Where a towering monument to Confederate general Robert E. Lee formerly loomed over a central traffic circle in New Orleans, now a sculpture of an African deity holds court. The sculpture Sentinel (Mami Wata) (2020-21) by Simone Leigh, the celebrated artist representing the US at this year’s Venice Biennale, was unveiled on 22 January at the base of the column upon which the Lee statue once stood in the centre of a traffic circle formerly known as Lee Circle.
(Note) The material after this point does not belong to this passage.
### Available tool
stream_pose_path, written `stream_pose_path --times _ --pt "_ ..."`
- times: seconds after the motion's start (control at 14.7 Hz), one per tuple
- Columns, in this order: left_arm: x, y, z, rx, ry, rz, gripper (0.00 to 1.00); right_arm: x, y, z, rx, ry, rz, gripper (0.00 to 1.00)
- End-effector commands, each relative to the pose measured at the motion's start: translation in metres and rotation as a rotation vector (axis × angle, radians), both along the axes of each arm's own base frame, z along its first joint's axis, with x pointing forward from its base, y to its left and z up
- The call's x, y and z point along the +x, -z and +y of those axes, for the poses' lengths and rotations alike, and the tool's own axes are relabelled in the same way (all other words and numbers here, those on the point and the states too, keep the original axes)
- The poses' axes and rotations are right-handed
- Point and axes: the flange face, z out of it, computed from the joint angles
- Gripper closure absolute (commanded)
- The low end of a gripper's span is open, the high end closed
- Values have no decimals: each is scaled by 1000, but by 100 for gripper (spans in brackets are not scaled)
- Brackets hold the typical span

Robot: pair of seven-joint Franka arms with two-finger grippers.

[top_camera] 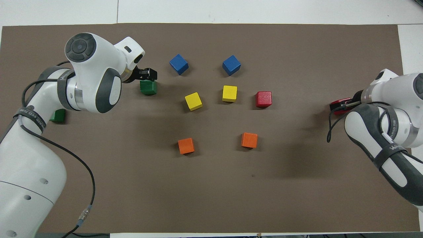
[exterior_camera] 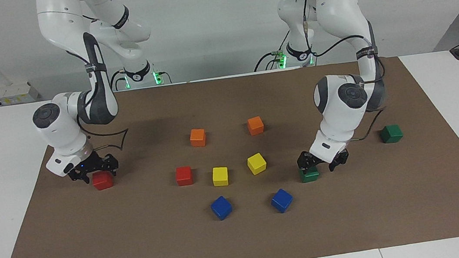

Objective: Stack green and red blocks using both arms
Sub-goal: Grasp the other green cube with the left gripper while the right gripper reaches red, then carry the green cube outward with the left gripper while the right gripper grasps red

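Facing view: the left gripper (exterior_camera: 322,164) is down at a dark green glossy cube (exterior_camera: 309,175) on the brown paper mat (exterior_camera: 355,223), its fingers spread to either side of the cube's upper part, not clenched. The second green cube (exterior_camera: 391,133) sits nearer the robots, toward the left arm's end of the mat. The right gripper (exterior_camera: 95,168) is low at a bright red glossy cube (exterior_camera: 102,180) near the mat's other end; whether its jaws grasp that cube I cannot tell. The second red cube (exterior_camera: 184,175) lies beside the yellow cubes (exterior_camera: 220,176).

Overhead view: the left gripper (top_camera: 145,73) overlaps its green cube (top_camera: 148,87); the right gripper (top_camera: 345,105) covers most of its red cube (top_camera: 337,105).
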Motion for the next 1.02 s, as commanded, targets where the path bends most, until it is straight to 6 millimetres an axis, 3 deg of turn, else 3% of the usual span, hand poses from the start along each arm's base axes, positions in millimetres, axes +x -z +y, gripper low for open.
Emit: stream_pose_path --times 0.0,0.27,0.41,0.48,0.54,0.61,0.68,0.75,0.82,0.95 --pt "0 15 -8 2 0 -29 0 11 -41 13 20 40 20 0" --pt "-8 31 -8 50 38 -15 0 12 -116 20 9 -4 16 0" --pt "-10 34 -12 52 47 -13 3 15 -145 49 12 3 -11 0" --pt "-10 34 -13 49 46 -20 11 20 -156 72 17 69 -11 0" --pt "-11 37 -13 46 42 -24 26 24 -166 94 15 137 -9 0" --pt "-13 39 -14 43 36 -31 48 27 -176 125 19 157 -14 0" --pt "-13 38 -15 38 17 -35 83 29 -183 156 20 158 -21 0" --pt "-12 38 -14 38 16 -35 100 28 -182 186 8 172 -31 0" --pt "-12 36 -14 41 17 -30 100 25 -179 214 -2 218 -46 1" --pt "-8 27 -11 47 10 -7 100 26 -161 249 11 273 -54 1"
The work’s installation was part of the final weekend of programming for the fifth edition of the Prospect New Orleans triennial, curated by Naima J. Keith and Diana Nawi.
“The Robert E. Lee monument was a menacing white supremacist presence that loomed over the city; this placement is a rejection of that symbolism,” the co-curators said in a joint statement. “The decision to temporarily place Simone’s work at the base of the pedestal points to the desire for new monuments to emerge from artist practices, the public’s imagination, the work of activists and the breadth of cultural practices that define this city.”
Leigh’s sculpture represents Mami Wata, a water deity or spirit who recurs across multiple African diasporic communities (sometimes under other names, such as Yemaya). The invocation of a water deity is especially fitting in a city to which sea level rise poses an existential threat. The work’s form is based on the shape of a ceremonial spoon, a symbol of status in Zulu culture, which has strong ties to New Orleans, including by way of the Zulu Social Aid and Pleasure Club, one of the oldest and best-known Black Carnival organisations in the city.
The site’s bronze Lee statue was the last of four prominent monuments to Confederate and white supremacist figures and events taken down around New Orleans in 2017. It had stood atop a column around 60ft-tall since 1884. Efforts to rename the surrounding green space—located steps from several of the city’s leading institutions, including the Ogden Museum of Southern Art, the Contemporary Arts Center and National WWII Museum—something other than Lee Circle have dragged on for years. Last year the New Orleans city council’s street renaming commission recommended changing the name to Égalité Circle in recognition of the city’s linguistic ties to French and Haitian Creole.
The sculpture is part of the “Monuments: A Proposal” section of Prospect.5, which was supported by a Mellon Foundation grant and included a total of five public art commissions throughout the city that sought to grapple with the future of public statuary both in the city—where ten Confederate monuments still stand—and throughout the US.
“As so much of Prospect.5 considers the entanglement of the past and present, we felt it was important to reconsider the role of monuments and monumentality in holding historical narratives and communicating them in the public sphere,” Keith and Nawi said. “Simone’s piece acts as a powerful conclusion to Prospect––it encodes layers of knowledge and heritage of the African diaspora, containing history within in its form, offering a clear vision of the present and opening up conversations for the future.”
Leigh’s statue will remain on view until 22 July, and will be followed by other artistic interventions.